### Your assignment
In the data, find the word "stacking" and copy out every line that has it.

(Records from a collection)
---*---

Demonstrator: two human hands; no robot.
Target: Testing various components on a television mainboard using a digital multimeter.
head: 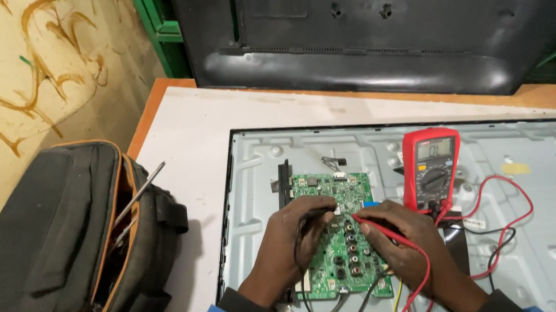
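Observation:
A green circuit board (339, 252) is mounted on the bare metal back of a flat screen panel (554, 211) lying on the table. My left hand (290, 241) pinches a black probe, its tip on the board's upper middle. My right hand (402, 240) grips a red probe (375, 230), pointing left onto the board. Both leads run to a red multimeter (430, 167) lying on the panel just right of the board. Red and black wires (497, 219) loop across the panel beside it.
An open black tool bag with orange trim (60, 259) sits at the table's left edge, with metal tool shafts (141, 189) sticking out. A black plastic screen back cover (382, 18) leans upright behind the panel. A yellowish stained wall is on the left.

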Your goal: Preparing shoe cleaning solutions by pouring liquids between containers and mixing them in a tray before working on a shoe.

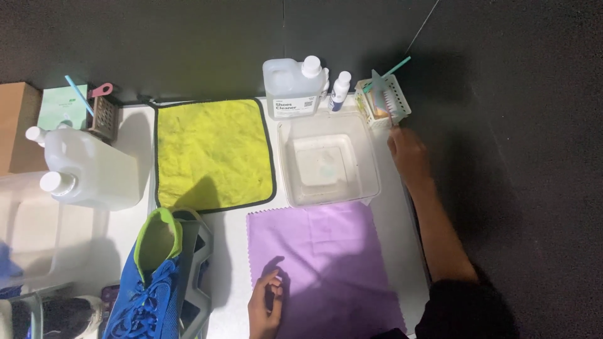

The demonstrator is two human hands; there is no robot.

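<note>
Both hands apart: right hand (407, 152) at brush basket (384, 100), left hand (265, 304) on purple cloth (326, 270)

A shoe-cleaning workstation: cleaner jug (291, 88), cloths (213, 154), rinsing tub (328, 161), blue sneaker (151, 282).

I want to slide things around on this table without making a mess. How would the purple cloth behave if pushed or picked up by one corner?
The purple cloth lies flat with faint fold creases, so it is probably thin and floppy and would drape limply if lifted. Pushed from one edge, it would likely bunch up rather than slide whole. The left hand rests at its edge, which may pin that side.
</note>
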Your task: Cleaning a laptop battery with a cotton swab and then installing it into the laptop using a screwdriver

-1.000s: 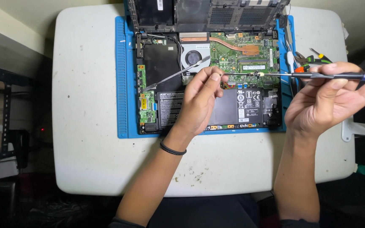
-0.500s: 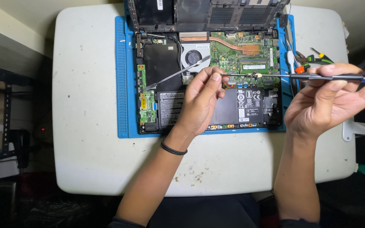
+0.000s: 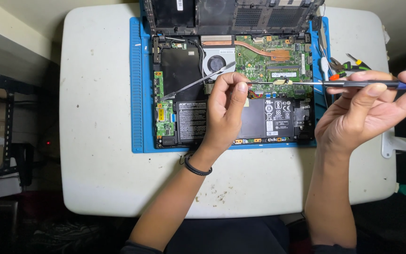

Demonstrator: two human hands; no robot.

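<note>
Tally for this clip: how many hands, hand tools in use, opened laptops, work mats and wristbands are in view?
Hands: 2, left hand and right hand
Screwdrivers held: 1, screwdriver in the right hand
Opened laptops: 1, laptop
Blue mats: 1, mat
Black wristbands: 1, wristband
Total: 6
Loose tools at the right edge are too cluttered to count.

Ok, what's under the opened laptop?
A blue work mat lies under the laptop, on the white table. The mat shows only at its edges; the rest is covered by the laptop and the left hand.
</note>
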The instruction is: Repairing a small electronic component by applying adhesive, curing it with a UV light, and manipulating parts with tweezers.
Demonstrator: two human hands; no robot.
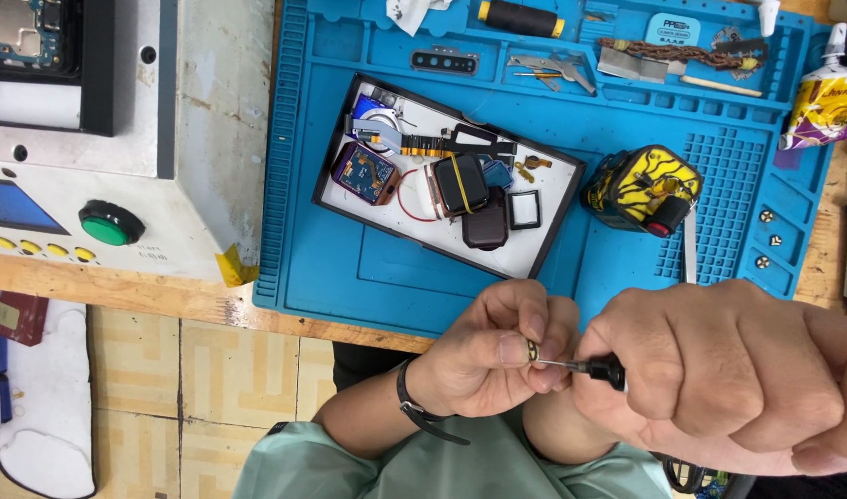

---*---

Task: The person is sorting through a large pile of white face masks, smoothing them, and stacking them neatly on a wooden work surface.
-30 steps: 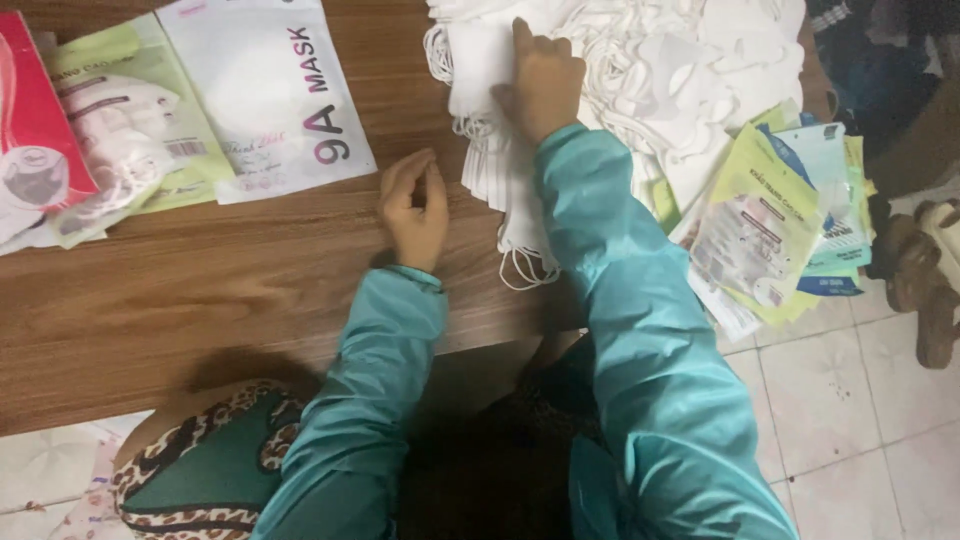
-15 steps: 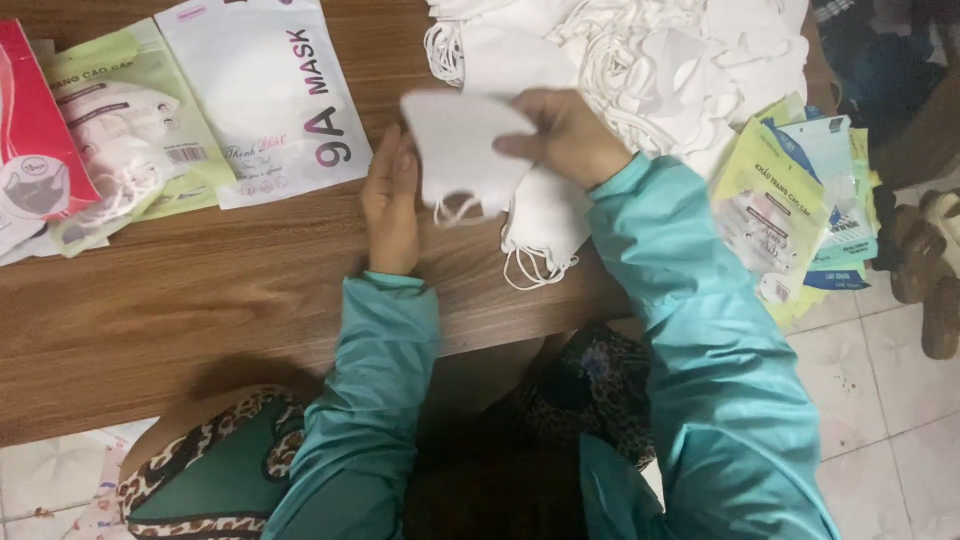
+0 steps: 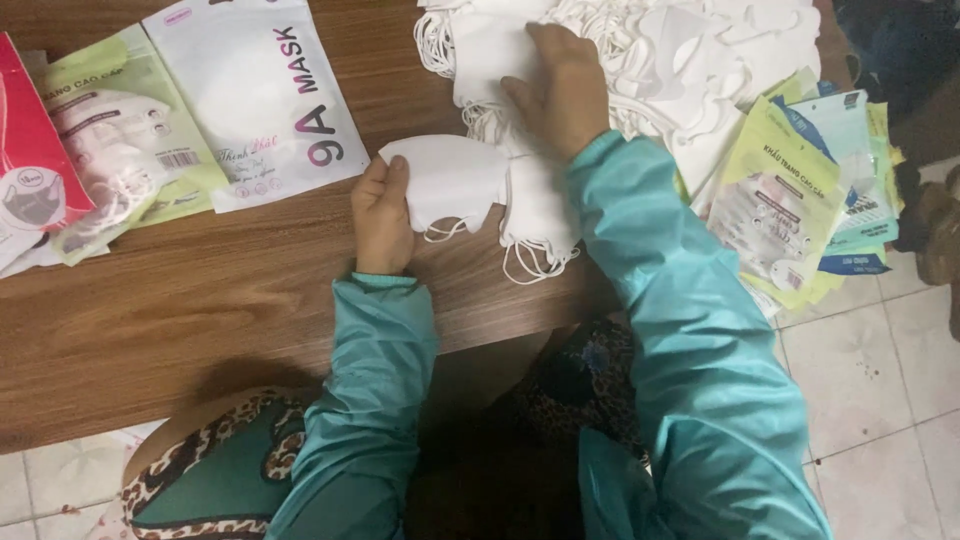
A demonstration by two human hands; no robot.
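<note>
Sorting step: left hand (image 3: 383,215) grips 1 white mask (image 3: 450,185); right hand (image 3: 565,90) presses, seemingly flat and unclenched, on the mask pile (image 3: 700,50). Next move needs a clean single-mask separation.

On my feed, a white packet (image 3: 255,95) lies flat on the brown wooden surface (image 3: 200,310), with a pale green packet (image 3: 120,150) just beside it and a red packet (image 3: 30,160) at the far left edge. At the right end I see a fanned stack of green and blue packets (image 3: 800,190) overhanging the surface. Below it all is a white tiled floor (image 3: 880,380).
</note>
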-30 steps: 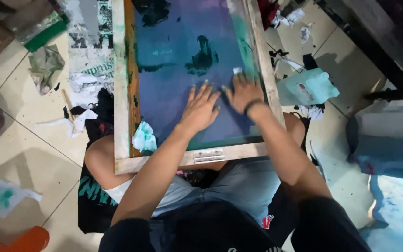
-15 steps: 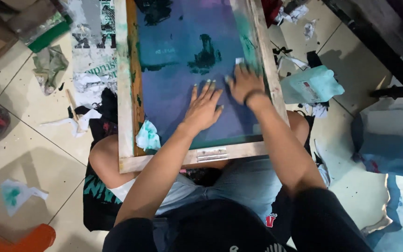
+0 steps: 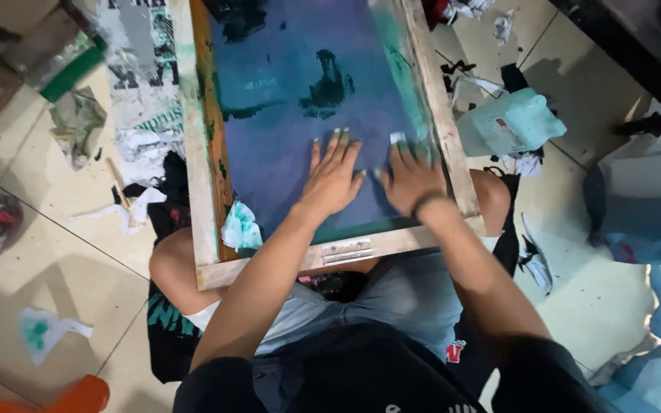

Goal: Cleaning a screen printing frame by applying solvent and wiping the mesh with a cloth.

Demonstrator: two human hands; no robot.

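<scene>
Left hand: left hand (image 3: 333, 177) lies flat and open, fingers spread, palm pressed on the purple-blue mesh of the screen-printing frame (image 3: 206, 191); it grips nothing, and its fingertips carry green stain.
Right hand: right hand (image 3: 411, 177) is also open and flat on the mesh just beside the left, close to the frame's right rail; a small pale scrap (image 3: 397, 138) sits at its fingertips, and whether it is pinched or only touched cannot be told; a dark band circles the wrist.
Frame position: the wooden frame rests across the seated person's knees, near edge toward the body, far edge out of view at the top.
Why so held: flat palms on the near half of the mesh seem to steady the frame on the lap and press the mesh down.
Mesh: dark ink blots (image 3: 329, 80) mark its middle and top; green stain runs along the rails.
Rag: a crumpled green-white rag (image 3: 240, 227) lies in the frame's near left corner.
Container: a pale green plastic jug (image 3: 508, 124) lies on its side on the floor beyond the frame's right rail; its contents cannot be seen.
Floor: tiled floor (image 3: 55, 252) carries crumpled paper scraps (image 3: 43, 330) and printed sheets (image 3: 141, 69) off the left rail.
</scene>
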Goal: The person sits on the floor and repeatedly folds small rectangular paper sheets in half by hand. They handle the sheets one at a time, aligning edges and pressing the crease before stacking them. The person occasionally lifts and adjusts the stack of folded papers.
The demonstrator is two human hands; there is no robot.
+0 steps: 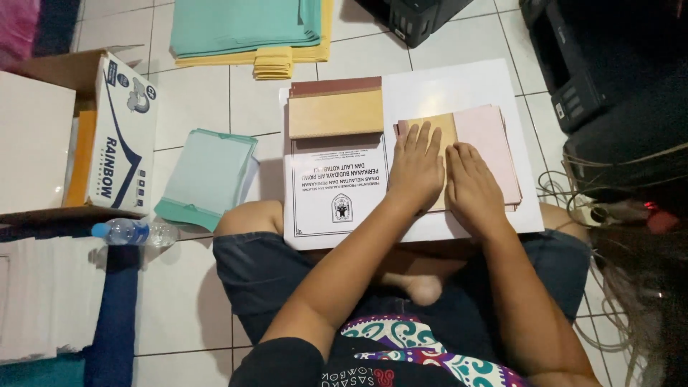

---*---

### The answer
Task: The person is sorting through a large pile of white face masks, smoothing them, and stacking them neatly on a wooden work surface.
Goal: The person sits on the floor and repeatedly folds small rectangular paper sheets in half by hand. They handle the sheets one at a time, aligning edges and pressing the crease before stacking them. The person occasionally lifts and adjusts the stack of folded papers.

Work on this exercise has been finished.